Antes de me pedir coragem, MOLE me pede competência. Um alarme grita no escuro, minha visão mal separa móveis de vultos e, quando finalmente encontro os óculos de Viktor, não recebo conforto. Recebo uma função. Sou o navegador de uma perfuradora colossal enterrada sob o solo eslavo, cercado por metal cansado, tripulantes ausentes e procedimentos que ninguém pretende explicar novamente. A máquina precisa continuar descendo. O sinal continua chamando. Eu só não sei se conduzo a missão ou alimento a coisa que a destruiu.
Foi essa inversão que me conquistou. O medo nasce primeiro da obrigação de saber o que fazer quando tudo indica que eu já deveria ter enlouquecido. MOLE me entrega painéis, cassetes, fusíveis, coordenadas e alavancas antes de oferecer respostas. Em vez de me tratar como visitante, ele me coloca no posto de um homem com rotina, responsabilidade e passado. Preciso alcançar Viktor por meio dos gestos dele, aprender a máquina para compreender a pessoa. A experiência dura poucas horas e nem sempre encontra a mesma precisão, sobretudo nas perseguições, mas termina com a força rara de um terror que converte procedimento mecânico em culpa.
O passado também perfura
Na pele de Viktor Kaminskyi, sigo os rastros de uma missão que fracassou antes mesmo que eu compreenda seu propósito. O mundo acima foi atingido por uma calamidade, uma expedição anterior desapareceu e a resposta parece ligada a um sinal vindo das profundezas. A tripulação não está mais presente como deveria, mas suas marcas permanecem em gravações, objetos abandonados e corpos. Quanto mais fundo avanço, menos confiável se torna a fronteira entre lembrança, alucinação e acontecimento.
O centro emocional, porém, não está na catástrofe. Está no filho de Viktor. A perda de Petro, o peso das contas médicas e a culpa de um pai que sente ter falhado dão à descida um motivo mais perigoso do que qualquer ordem profissional. Eu não acompanho apenas um homem tentando alcançar uma transmissão. Acompanho alguém disposto a negociar a própria lucidez por uma possibilidade mínima de reencontro. O sinal percebe essa fragilidade e fala diretamente com a parte dele que ainda recusa o luto.

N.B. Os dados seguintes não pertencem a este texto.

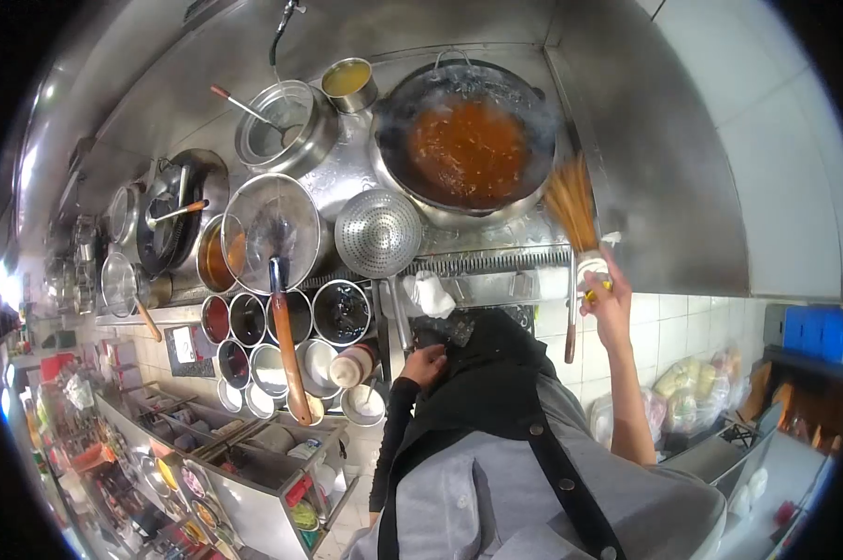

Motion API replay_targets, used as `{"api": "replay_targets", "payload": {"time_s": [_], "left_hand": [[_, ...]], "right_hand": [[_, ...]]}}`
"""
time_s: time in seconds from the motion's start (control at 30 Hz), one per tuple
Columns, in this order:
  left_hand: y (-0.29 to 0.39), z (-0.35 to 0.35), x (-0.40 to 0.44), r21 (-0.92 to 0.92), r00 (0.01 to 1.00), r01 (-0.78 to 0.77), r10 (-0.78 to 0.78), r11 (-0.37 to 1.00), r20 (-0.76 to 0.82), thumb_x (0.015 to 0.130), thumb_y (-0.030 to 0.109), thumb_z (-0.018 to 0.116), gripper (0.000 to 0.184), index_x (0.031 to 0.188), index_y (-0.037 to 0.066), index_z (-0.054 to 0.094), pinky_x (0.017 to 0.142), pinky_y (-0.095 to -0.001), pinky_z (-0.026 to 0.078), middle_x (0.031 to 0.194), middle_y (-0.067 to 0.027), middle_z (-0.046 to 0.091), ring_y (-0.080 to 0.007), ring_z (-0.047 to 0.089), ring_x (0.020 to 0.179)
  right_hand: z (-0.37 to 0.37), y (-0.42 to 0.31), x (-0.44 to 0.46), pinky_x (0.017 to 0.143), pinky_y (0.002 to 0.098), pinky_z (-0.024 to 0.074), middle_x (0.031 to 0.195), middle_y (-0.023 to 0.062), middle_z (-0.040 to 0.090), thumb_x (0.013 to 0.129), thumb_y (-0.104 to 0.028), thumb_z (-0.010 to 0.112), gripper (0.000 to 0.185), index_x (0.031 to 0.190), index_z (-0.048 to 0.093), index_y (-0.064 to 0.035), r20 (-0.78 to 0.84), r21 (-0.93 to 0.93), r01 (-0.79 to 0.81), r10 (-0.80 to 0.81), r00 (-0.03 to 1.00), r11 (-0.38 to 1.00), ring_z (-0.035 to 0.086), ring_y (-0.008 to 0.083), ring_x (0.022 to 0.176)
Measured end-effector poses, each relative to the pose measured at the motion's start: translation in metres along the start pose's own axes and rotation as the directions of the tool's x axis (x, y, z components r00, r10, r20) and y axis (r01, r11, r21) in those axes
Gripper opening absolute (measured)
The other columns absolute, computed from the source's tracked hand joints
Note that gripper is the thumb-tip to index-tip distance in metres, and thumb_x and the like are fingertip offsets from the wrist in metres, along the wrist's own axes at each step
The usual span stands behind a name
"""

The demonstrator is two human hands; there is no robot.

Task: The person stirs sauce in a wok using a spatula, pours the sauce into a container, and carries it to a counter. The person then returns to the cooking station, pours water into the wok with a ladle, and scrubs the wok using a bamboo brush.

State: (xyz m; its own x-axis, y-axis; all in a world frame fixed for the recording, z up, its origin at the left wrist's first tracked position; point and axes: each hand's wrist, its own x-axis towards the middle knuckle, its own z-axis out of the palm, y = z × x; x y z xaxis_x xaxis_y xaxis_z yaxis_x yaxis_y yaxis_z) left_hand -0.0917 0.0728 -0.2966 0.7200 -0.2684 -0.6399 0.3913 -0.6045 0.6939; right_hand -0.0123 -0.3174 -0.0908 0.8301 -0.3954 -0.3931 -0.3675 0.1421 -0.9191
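My right hand (610, 301) is closed around the pale-wrapped handle of a bamboo wok brush (571, 201), whose bristles point up and away beside the wok. The large wok (407, 182) holds steaming reddish-brown sauce (468, 154). Low at my waist, my left hand (425, 366) is curled beside the black apron (482, 359); what its fingers hold, if anything, is hidden. Close to that hand is the handle end of a perforated skimmer (377, 233), which lies over the counter edge. A metal rod with a wooden end (571, 322) hangs just left of my right hand.
A mesh strainer (270, 210) rests over pots on the left, its wooden handle reaching out over several seasoning containers (342, 313). Behind stand a pot with a ladle (323, 131) and a container of yellow liquid (347, 77). A white cloth (433, 294) lies on the front ledge.
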Motion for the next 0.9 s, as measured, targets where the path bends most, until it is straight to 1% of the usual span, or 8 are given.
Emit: {"api": "replay_targets", "payload": {"time_s": [0.1, 0.27, 0.3, 0.47, 0.53, 0.63, 0.77, 0.9], "left_hand": [[-0.026, 0.018, 0.014, 0.018, 0.999, 0.049, -0.049, 0.999, -0.011, 0.096, 0.024, 0.067, 0.042, 0.131, 0.001, 0.065, 0.096, -0.0359, 0.053, 0.119, -0.0168, 0.073, -0.0261, 0.071, 0.109], [-0.021, 0.033, 0.049, -0.051, 0.985, 0.175, -0.175, 0.983, -0.004, 0.095, 0.023, 0.067, 0.045, 0.133, -0.002, 0.063, 0.103, -0.0368, 0.051, 0.128, -0.0191, 0.069, -0.0287, 0.067, 0.119], [-0.018, 0.035, 0.055, -0.061, 0.985, 0.166, -0.167, 0.984, -0.028, 0.095, 0.024, 0.067, 0.046, 0.133, -0.001, 0.063, 0.103, -0.0369, 0.051, 0.127, -0.0191, 0.069, -0.0287, 0.068, 0.118], [-0.058, 0.057, 0.072, -0.044, 0.963, 0.248, -0.251, 0.968, -0.100, 0.094, 0.025, 0.068, 0.043, 0.130, 0.001, 0.065, 0.100, -0.0373, 0.052, 0.125, -0.0174, 0.070, -0.0282, 0.068, 0.117], [-0.085, 0.072, 0.074, -0.315, 0.947, 0.287, -0.317, 0.905, -0.048, 0.091, 0.030, 0.070, 0.046, 0.129, 0.004, 0.067, 0.097, -0.0373, 0.053, 0.120, -0.0152, 0.073, -0.0277, 0.070, 0.113], [-0.093, 0.073, 0.062, -0.047, 0.954, 0.249, -0.253, 0.967, -0.159, 0.092, 0.029, 0.070, 0.044, 0.128, 0.004, 0.068, 0.099, -0.0372, 0.053, 0.118, -0.0157, 0.074, -0.0282, 0.070, 0.113], [-0.115, 0.076, 0.052, 0.009, 0.951, 0.292, -0.290, 0.956, -0.109, 0.088, 0.025, 0.068, 0.044, 0.128, 0.007, 0.070, 0.101, -0.0390, 0.053, 0.119, -0.0158, 0.073, -0.0299, 0.069, 0.114], [-0.188, 0.095, 0.054, 0.216, 0.983, 0.164, -0.140, 0.963, -0.123, 0.086, 0.027, 0.067, 0.046, 0.127, 0.006, 0.070, 0.102, -0.0388, 0.052, 0.120, -0.0172, 0.073, -0.0316, 0.068, 0.116]], "right_hand": [[0.027, -0.025, 0.049, 0.072, 0.0292, 0.0544, 0.094, 0.0077, 0.073, 0.090, -0.013, 0.074, 0.049, 0.137, 0.063, -0.0136, 0.117, -0.381, 0.510, -0.507, 0.854, 0.771, 0.068, 0.0146, 0.081], [0.151, 0.003, 0.207, 0.090, 0.0431, 0.0544, 0.106, 0.0163, 0.074, 0.079, -0.038, 0.083, 0.047, 0.115, 0.073, -0.0097, 0.512, -0.602, 0.498, -0.178, 0.841, 0.624, 0.071, 0.0355, 0.100], [0.186, 0.026, 0.242, 0.089, 0.0464, 0.0541, 0.106, 0.0181, 0.074, 0.080, -0.037, 0.080, 0.042, 0.107, 0.072, -0.0065, 0.541, -0.544, 0.637, -0.352, 0.764, 0.547, 0.070, 0.0387, 0.100], [0.279, 0.036, 0.270, 0.083, 0.0475, 0.0550, 0.105, 0.0229, 0.072, 0.077, -0.030, 0.083, 0.047, 0.113, 0.066, -0.0048, 0.244, -0.288, 0.332, -0.266, 0.932, 0.898, 0.070, 0.0413, 0.100], [0.259, 0.048, 0.247, 0.083, 0.0458, 0.0550, 0.101, 0.0222, 0.072, 0.075, -0.025, 0.084, 0.044, 0.109, 0.065, -0.0049, 0.471, -0.214, 0.373, -0.240, 0.849, 0.903, 0.071, 0.0385, 0.098], [0.240, 0.056, 0.237, 0.084, 0.0440, 0.0559, 0.100, 0.0208, 0.073, 0.075, -0.024, 0.085, 0.045, 0.109, 0.064, -0.0035, 0.539, -0.154, 0.562, -0.408, 0.737, 0.813, 0.073, 0.0374, 0.095], [0.290, 0.034, 0.298, 0.081, 0.0450, 0.0562, 0.102, 0.0209, 0.073, 0.075, -0.029, 0.085, 0.049, 0.112, 0.064, -0.0038, 0.210, -0.191, 0.472, -0.434, 0.876, 0.860, 0.073, 0.0371, 0.094], [0.251, 0.052, 0.247, 0.083, 0.0436, 0.0562, 0.102, 0.0196, 0.074, 0.074, -0.028, 0.086, 0.048, 0.111, 0.065, -0.0058, 0.548, -0.208, 0.443, -0.271, 0.792, 0.872, 0.073, 0.0360, 0.096]]}}
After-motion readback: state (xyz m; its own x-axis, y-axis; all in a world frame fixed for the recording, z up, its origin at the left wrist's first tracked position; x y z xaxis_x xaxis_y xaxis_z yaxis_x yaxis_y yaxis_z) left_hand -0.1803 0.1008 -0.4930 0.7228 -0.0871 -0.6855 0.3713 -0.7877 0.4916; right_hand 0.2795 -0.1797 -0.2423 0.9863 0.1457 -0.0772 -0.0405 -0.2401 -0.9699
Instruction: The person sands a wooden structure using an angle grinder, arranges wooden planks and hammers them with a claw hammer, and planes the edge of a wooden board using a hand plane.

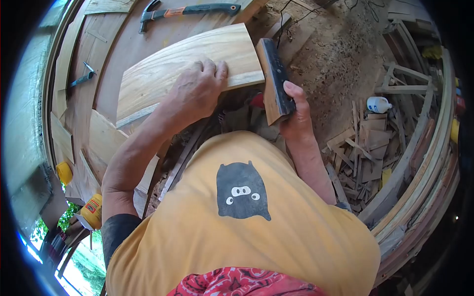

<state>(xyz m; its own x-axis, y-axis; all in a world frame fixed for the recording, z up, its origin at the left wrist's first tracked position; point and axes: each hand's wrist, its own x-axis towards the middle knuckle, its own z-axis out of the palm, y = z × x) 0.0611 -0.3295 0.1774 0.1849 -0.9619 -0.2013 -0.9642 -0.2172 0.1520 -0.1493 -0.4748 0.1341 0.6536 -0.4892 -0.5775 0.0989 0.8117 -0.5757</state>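
Observation:
A pale wooden board (192, 56) with visible grain lies on the workbench (143, 29). My left hand (200, 89) rests on its near edge, the fingers bent over the top face and pressed together. Beside the board's right end, my right hand (297, 106) grips a wooden block with a dark face (279, 74). The thumb lies along the block's lower part, and the other fingers are hidden behind it. The block stands close to the board's end; whether the two touch is hard to tell.
A hammer (190, 11) lies beyond the board. Further left is a small teal-handled tool (82, 79). Yellow containers, one a labelled bottle (91, 212), stand at the lower left. On the right are scrap wood (373, 143), a white bottle (378, 104) and long planks (419, 182).

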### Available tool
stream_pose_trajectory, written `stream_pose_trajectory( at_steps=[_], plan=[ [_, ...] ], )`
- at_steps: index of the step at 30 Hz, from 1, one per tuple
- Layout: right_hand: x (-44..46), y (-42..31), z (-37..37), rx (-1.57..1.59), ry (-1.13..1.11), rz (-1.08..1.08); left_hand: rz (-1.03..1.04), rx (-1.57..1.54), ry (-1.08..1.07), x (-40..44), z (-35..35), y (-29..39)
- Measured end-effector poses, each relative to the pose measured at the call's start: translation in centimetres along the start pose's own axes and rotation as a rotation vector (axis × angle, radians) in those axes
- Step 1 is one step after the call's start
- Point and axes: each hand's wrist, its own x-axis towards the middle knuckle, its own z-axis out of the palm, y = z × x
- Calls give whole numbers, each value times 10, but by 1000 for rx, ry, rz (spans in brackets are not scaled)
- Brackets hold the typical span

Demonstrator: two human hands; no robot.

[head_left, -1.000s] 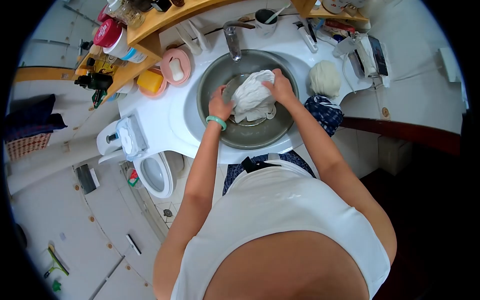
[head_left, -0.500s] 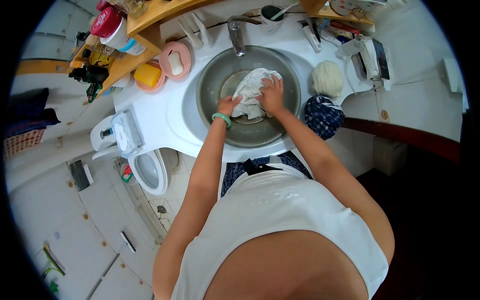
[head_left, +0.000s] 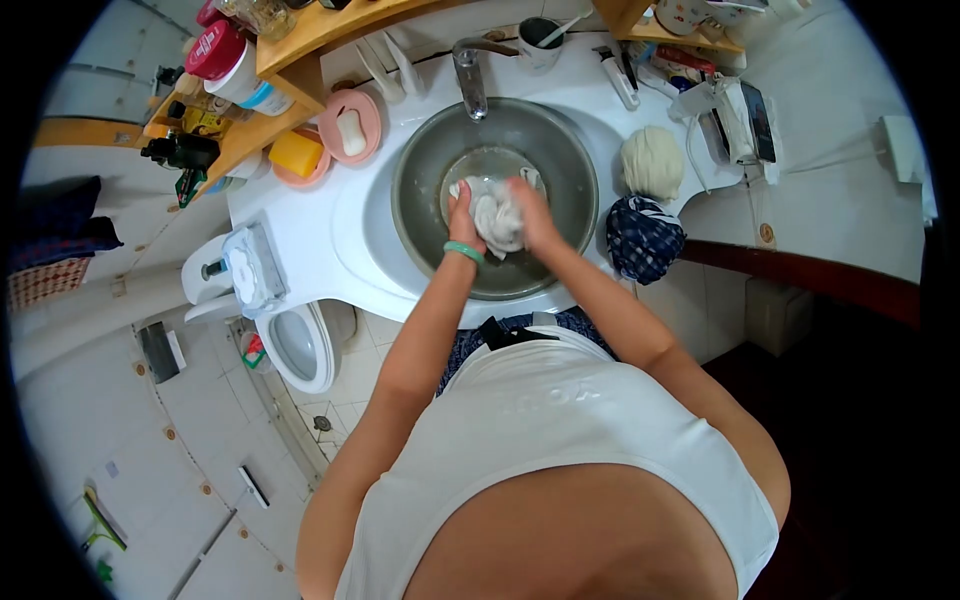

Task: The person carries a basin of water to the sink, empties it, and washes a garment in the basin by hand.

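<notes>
A wet, bunched white cloth (head_left: 497, 222) is squeezed between my two hands over a grey basin (head_left: 420, 250), which sits in the white sink. My left hand (head_left: 463, 217), a green bangle on its wrist, grips the cloth's left side with the thumb up. On the opposite side, my right hand (head_left: 532, 215) closes on the cloth, its fingers smeared by motion. A bit of cloth shows beyond the right hand. The basin's bottom shows around the cloth, and the metal faucet (head_left: 470, 80) reaches over the basin's back rim.
Right of the basin lie a cream cloth bundle (head_left: 652, 163) and a dark blue patterned one (head_left: 645, 238). Pink soap dishes (head_left: 366, 112) stand at the left, below a wooden shelf (head_left: 300, 75). A cup (head_left: 540, 55) is behind the faucet; a toilet (head_left: 300, 345) stands lower left.
The cloth, spread out in the basin before, is now gathered into a bunch. My left hand has moved right and my right hand slightly down, bringing them closer together around it.
</notes>
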Motion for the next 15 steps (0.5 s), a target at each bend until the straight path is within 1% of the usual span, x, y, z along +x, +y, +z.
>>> stream_pose_trajectory(
  at_steps=[1,2,3,4,5,6,7,8,10,12,14,15],
  plan=[
    [-16,-17,13,-293,-22,-101,0,2,-2,4,-7,-5],
    [-43,-80,26,-717,-69,-210,-206,-133,-105,11,-17,-12],
    [-42,-75,29,-859,-133,-251,-416,-269,-208,13,-21,-17],
    [-29,-61,23,-860,-127,-243,-425,-267,-209,8,-14,-19],
    [-4,-41,15,-836,17,-121,-377,-80,-110,-1,0,-19],
    [10,-39,10,-806,161,0,-326,110,-13,-8,7,-20],
    [16,-38,3,-769,130,67,-314,136,-23,4,-3,-33],
    [10,-33,7,-761,138,61,-310,146,-30,9,-9,-33],
    [-23,-29,25,-848,93,-367,-140,336,-131,26,-16,-32],
    [-33,-57,29,-906,-11,-324,9,515,-215,25,-27,-39],
    [9,-45,9,-945,50,129,76,609,-253,9,-22,-40],
    [22,-42,-4,-784,123,133,-127,359,-142,-6,1,-33]
  ],
)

Eu gostei de reconstruir essa história por telefonemas, cassetes e passagens em que a arquitetura da perfuradora se abre para lugares do passado. Uma porta deixa de conduzir ao corredor esperado. Um espaço doméstico invade a ferrugem industrial. Uma lembrança ganha a textura de uma ameaça presente. A mistura não tenta apenas me confundir. Ela me coloca dentro de uma mente incapaz de organizar dor, dever e esperança em compartimentos separados.
O texto é mais forte quando observa pequenas crueldades humanas. Uma ligação, uma cobrança ou um quarto infantil pesam mais do que muitas imagens religiosas. Minha reserva está na reta final, quando o jogo acumula símbolos, corpos deformados e espaços impossíveis sem permitir que cada ideia respire. Parte do impacto se dilui nessa insistência. Mesmo assim, nunca deixei de acreditar no desespero de Viktor. Eu questiono a forma de algumas revelações, mas não a verdade emocional que as sustenta.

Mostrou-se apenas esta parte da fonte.